I remember, at Westminster, a mighty good kind of boy, though he was generally hated by his school-fellows, was the darling of the dame where he boarded, as by his means she knew who did all the mischief in the house. He always finished his exercise before he went to play: you could never find a false concord in his prose, or a false quality in his verse; and he made huge amends for the want of sense and spirit in his compositions, by having very few grammatical errors. If you could not call him a scholar, you must allow he took great pains not to appear a dunce. At the university he never failed attending his tutor's lectures, was constant at prayers night and morning, never missed gates, or the hall at meal-times, was regular in his academical exercises, and took pride in appearing, on all occasions, with masters of arts, and he was happy, beyond measure, in being acquainted with some of the heads of houses, who were glad, through him, to know what passed among the under-graduates. Though he was not reckoned by the college to be a Newton, a Locke, or a Bacon, he was universally esteemed by the senior part, to be a mighty good kind of young man ; and this even placid turn of mind has recommended him to no small preferment in the church.
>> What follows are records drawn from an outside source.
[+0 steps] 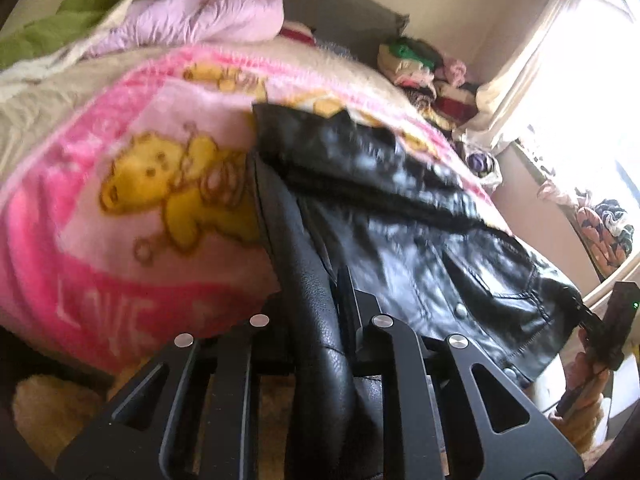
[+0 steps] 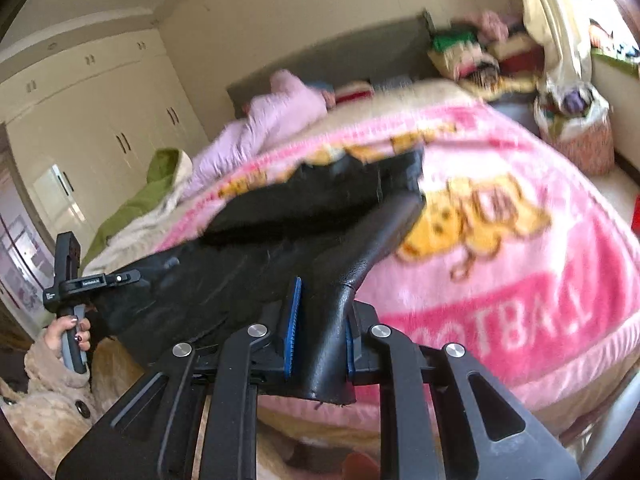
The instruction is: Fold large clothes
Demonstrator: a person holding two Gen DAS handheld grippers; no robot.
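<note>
Left gripper [image 1: 320, 320] jaws clamp black leather jacket [image 1: 420, 248] above pink blanket [image 1: 120, 220].

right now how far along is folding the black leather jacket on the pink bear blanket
Early stage. Done: both ends are gripped, the left gripper and right gripper each shut on a bunched edge of the black leather jacket. In hand: it hangs stretched between them over the pink bear blanket. Left: no fold is visible yet.

Black leather jacket [image 1: 420, 248] stretched above the pink blanket [image 1: 120, 220], two edges raised.
</note>
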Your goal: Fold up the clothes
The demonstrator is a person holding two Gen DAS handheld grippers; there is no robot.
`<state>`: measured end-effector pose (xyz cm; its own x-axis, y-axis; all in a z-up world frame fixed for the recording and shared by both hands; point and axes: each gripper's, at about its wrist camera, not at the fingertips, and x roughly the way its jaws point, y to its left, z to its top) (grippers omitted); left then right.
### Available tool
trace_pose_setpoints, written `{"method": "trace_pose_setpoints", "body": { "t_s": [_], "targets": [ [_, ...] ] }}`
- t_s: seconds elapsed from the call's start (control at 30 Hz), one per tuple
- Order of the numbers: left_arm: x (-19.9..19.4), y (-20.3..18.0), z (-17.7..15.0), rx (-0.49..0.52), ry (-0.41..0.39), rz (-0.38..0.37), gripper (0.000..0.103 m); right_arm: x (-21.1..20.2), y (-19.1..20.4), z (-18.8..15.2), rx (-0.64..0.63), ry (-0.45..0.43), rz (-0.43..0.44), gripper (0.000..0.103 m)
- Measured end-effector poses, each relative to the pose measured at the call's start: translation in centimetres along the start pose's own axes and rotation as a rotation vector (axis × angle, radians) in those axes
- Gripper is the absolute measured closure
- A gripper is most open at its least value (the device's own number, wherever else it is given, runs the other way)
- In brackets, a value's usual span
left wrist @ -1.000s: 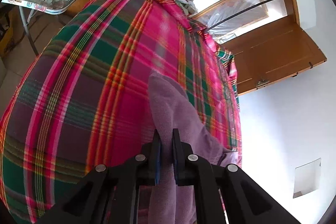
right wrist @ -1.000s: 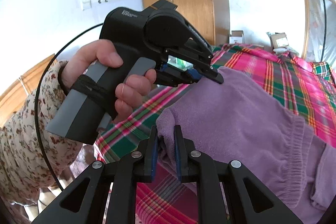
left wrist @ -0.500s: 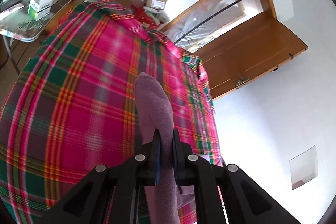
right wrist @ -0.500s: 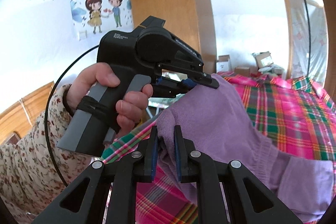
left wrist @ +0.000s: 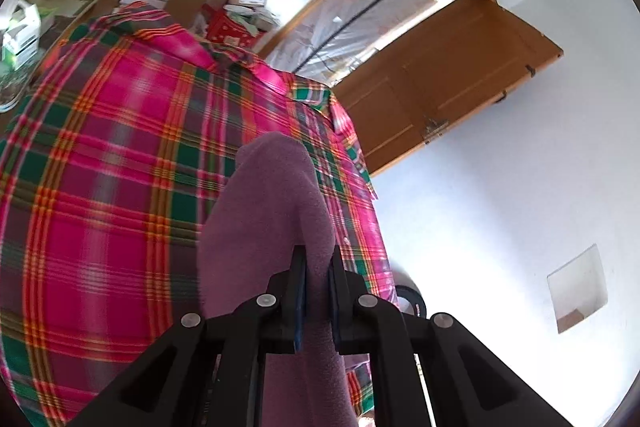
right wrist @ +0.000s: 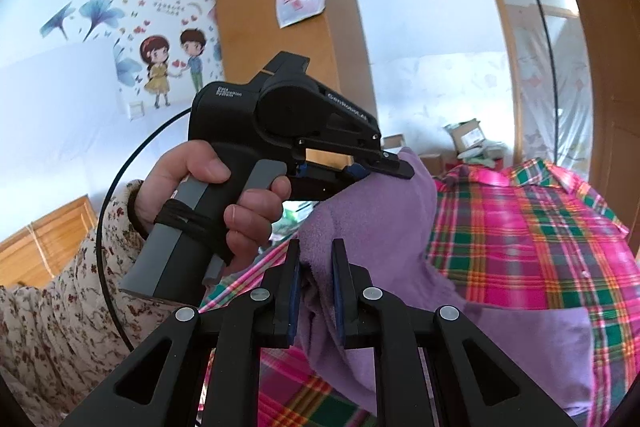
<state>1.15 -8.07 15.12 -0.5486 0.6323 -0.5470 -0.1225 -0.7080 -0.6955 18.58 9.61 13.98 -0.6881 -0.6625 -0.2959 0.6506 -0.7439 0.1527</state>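
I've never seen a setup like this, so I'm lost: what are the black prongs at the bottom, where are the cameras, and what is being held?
No robot here: a person holds a pistol-grip claw in each hand, with a fisheye camera on each looking along its two fingers. The left claw fills the bottom of the left view; the right view shows the right claw and, ahead of it, the hand gripping the left one. Both are shut on a purple garment, lifted above a pink and green plaid sheet.
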Motion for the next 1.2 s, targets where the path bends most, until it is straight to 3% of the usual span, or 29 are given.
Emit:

We may observe, when these mighty good kind of young men come into the world, their attention to appearances and externals, beyond which the generality of people seldom examine, procures them a much better subsistence, and a more reputable situation in life, than ever their abilities, or their merit, could otherwise entitle them to. Though they are seldom advanced very high, yet, if such a one is in orders, he gets a tolerable living, or is appointed tutor to a dunce of quality, or is made companion to him on his travels;

and then, on his return, he is a mighty polite, as well as a mighty good kind of man. If he is to be a lawyer, his being such a mighty good kind of man will make the attorneys supply him with special pleadings, or bills and answers to draw, as he is sufficiently qualified by his low genius to be a dray-horse of the law. But though he can never hope to be a chancellor, or an archbishop, yet, if he is admitted of the medical college in Warwick-lane, he will have a good chance to be at the top of their profession, as the success of the faculty depends chiefly on old women, fanciful and hysterical young ones, whimsical men, and young children; among the generality of whom, nothing recommends a person so much as his being a mighty good kind of man.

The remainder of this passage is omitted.